Surface doping of Bi4Ti3O12 with S: Enhanced photocatalytic activity, mechanism and potential photodegradation application

In this study, we have doped S element in the surface of BTO crystals and improve their photocatalytic activities in decomposing organic pollutants. The as-derived S-doped-BTO photocatalysts were systematically analyzed by various techniques. It is demonstrated that S element is successfully doped in the BTO surface, and the S-doped-BTO samples exhibit enhanced visible-light adsorption and separation efficiency of photognerated electron-hole pairs. The photocatalytic activities between the x%S-BTO samples were compared by simulated-sunlight driving photodegradation of MB, revealing that 3.3%S-BTO is the optimal photocatalyst having a photocatalytic activity about 10.1 times higher than that of pristine BTO. To promote the potential application of the optimal 3.3%S-BTO photocatalyst, its photocatalytic performances were further investigated, including effects of inorganic anions and pH values on the MB photodegradation, and photodegradation of other organic pollutants (TBBPA, CIP, TC, MO/RhB/MB mixture dyes).
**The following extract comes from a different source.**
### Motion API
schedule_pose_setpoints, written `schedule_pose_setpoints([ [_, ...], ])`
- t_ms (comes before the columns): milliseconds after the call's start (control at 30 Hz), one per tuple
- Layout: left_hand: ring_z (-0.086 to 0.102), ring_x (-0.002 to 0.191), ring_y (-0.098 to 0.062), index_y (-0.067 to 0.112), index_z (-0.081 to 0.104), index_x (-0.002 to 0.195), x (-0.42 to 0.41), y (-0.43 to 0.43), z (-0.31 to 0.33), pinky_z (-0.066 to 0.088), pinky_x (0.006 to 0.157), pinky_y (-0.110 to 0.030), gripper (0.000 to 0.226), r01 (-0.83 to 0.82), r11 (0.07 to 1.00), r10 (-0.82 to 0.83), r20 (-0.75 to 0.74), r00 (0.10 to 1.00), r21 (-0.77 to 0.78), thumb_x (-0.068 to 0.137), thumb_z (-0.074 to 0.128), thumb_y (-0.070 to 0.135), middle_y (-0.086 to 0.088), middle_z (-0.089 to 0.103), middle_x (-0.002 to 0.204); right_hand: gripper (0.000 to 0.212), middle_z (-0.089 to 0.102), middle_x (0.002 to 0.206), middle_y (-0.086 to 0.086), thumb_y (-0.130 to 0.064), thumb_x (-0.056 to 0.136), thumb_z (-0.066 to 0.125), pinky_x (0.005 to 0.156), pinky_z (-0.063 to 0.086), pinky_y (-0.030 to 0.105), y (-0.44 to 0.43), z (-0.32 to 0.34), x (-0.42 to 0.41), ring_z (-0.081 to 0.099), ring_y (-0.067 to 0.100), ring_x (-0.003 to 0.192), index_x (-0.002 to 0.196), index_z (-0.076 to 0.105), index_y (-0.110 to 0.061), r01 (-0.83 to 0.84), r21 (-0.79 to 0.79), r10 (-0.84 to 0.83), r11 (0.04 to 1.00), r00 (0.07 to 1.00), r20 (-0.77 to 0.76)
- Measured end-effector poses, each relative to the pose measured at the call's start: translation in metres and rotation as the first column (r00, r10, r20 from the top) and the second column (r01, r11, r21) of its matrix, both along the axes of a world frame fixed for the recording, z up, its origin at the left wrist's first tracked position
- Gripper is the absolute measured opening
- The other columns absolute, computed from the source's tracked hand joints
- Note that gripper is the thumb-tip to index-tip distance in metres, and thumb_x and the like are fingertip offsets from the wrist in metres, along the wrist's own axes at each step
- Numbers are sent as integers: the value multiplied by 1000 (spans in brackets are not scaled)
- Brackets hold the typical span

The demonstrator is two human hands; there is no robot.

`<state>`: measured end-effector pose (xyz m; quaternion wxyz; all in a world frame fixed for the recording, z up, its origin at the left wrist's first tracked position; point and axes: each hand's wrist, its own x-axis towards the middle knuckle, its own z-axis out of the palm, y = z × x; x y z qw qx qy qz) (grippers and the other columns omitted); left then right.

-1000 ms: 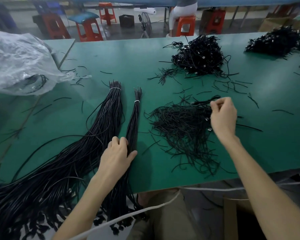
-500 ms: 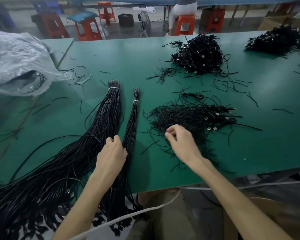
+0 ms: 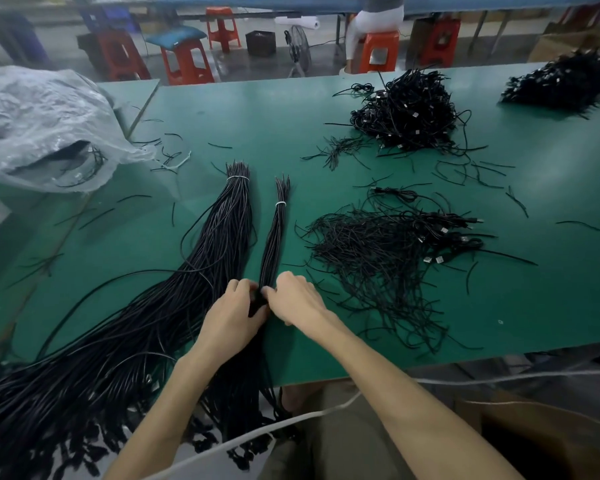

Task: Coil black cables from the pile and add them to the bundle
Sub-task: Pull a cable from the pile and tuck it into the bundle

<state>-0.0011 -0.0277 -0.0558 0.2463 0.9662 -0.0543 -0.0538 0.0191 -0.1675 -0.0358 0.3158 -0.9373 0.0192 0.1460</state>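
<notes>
View from above a person's two bare forearms reaching over a green tabletop [image 3: 257, 112]. Both hands meet at a slim black bundle [image 3: 274, 244], which runs straight away from them and is tied with a white band [image 3: 280, 203] near its far end.

The left hand [image 3: 234, 318] wraps its fingers round the bundle's near part from the left. The right hand [image 3: 297, 299] has its fingers curled, and its fingertips pinch at the bundle's right edge, almost touching the left hand's fingers.

A second ago the right hand was far out to the right, at the far side of the loose pile [image 3: 378, 258]. Half a second ago it was picking at the pile's near-left edge. Now it has crossed over to the bundle, and the pile lies just to its right, apart from it. The left hand has stayed on the bundle throughout, shifting only slightly.

This looks like a delivery from the pile to the bundle. Whether anything fresh from the pile sits in the right hand's pinch cannot be told, since black lies on black there. The pile is still large, so most of the task seems to remain.

Just left of the left hand lies a big bundle [image 3: 219, 237], fanning toward the tabletop's near edge. Two more black heaps [image 3: 407, 112] sit well beyond the hands to the right. A crumpled plastic bag [image 3: 39, 123] is far off to the left.
</notes>
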Motion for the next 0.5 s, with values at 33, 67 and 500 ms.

The enhanced photocatalytic mechanism for the S-doped-BTO photocatalysts was proposed and discussed.

Automated summary

In this study, S element was doped into the surface of BTO crystals to enhance their photocatalytic activities in decomposing organic pollutants. The S-doped-BTO samples demonstrated improved visible-light adsorption and separation efficiency of photogenerated electron-hole pairs. Among the different x%S-BTO samples, 3.3%S-BTO showed the highest photocatalytic activity, with a performance 10.1 times higher than that of pristine BTO. The study also investigated the effects of inorganic anions and pH values on the photocatalytic performance of the optimal 3.3%S-BTO, as well as its photodegradation of other organic pollutants. The enhanced photocatalytic mechanism for the S-doped-BTO photocatalysts was proposed and discussed.